■ WHAT IS EXPECTED: Reproduce, without alteration, every line of the data; exclude the images.

■ SOURCE MATERIAL:
Segment Open

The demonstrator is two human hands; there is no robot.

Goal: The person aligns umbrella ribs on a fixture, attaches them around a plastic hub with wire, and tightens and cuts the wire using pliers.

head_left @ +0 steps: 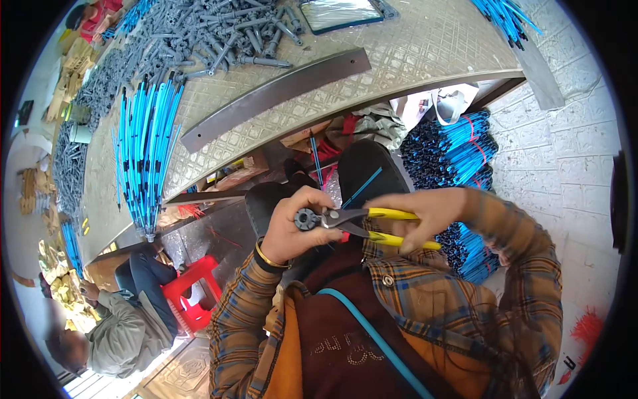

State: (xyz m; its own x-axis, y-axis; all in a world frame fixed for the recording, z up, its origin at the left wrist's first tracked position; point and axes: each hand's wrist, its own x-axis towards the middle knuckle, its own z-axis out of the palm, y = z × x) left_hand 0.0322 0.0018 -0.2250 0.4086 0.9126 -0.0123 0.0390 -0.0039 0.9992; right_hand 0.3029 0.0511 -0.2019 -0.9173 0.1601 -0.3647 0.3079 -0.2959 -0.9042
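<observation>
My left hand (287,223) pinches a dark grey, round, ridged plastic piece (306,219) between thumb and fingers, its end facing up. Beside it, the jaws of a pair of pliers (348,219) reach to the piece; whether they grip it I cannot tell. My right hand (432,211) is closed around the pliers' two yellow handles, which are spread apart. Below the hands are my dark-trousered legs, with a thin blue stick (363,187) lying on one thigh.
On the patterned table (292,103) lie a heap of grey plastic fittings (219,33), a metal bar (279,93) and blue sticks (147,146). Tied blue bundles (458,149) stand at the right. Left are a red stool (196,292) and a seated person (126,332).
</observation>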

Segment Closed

■ RESPONSE TO THE EXERCISE:
The demonstrator is two human hands; there is no robot.

Goal: The person aligns umbrella ribs on a fixture, attaches them around a plastic hub with wire, and tightens and cuts the wire using pliers.

head_left @ +0 steps: 

State: (xyz m; its own x-axis, y-axis; all in a world frame fixed for the recording, z up, its origin at the left wrist's first tracked position; point and axes: each hand's wrist, its own x-axis towards the middle knuckle, its own z-axis out of the palm, y = z × x) left_hand 0.0322 0.0018 -0.2250 0.4086 0.9126 -0.0123 0.0390 -0.0039 0.9992; right_hand 0.3029 0.0511 -0.2019 -0.9173 0.1601 -0.3647 0.3079 -0.2959 -0.9042
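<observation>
My left hand (287,223) pinches a dark grey, round, ridged plastic piece (306,219) between thumb and fingers, its end facing up. Beside it, the jaws of a pair of pliers (348,219) reach to the piece; whether they grip it I cannot tell. My right hand (432,211) is closed around the pliers' two yellow handles, which are spread apart. Below the hands are my dark-trousered legs, with a thin blue stick (363,187) lying on one thigh.
On the patterned table (292,103) lie a heap of grey plastic fittings (219,33), a metal bar (279,93) and blue sticks (147,146). Tied blue bundles (458,149) stand at the right. Left are a red stool (196,292) and a seated person (126,332).
</observation>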

No additional work is needed on this exercise.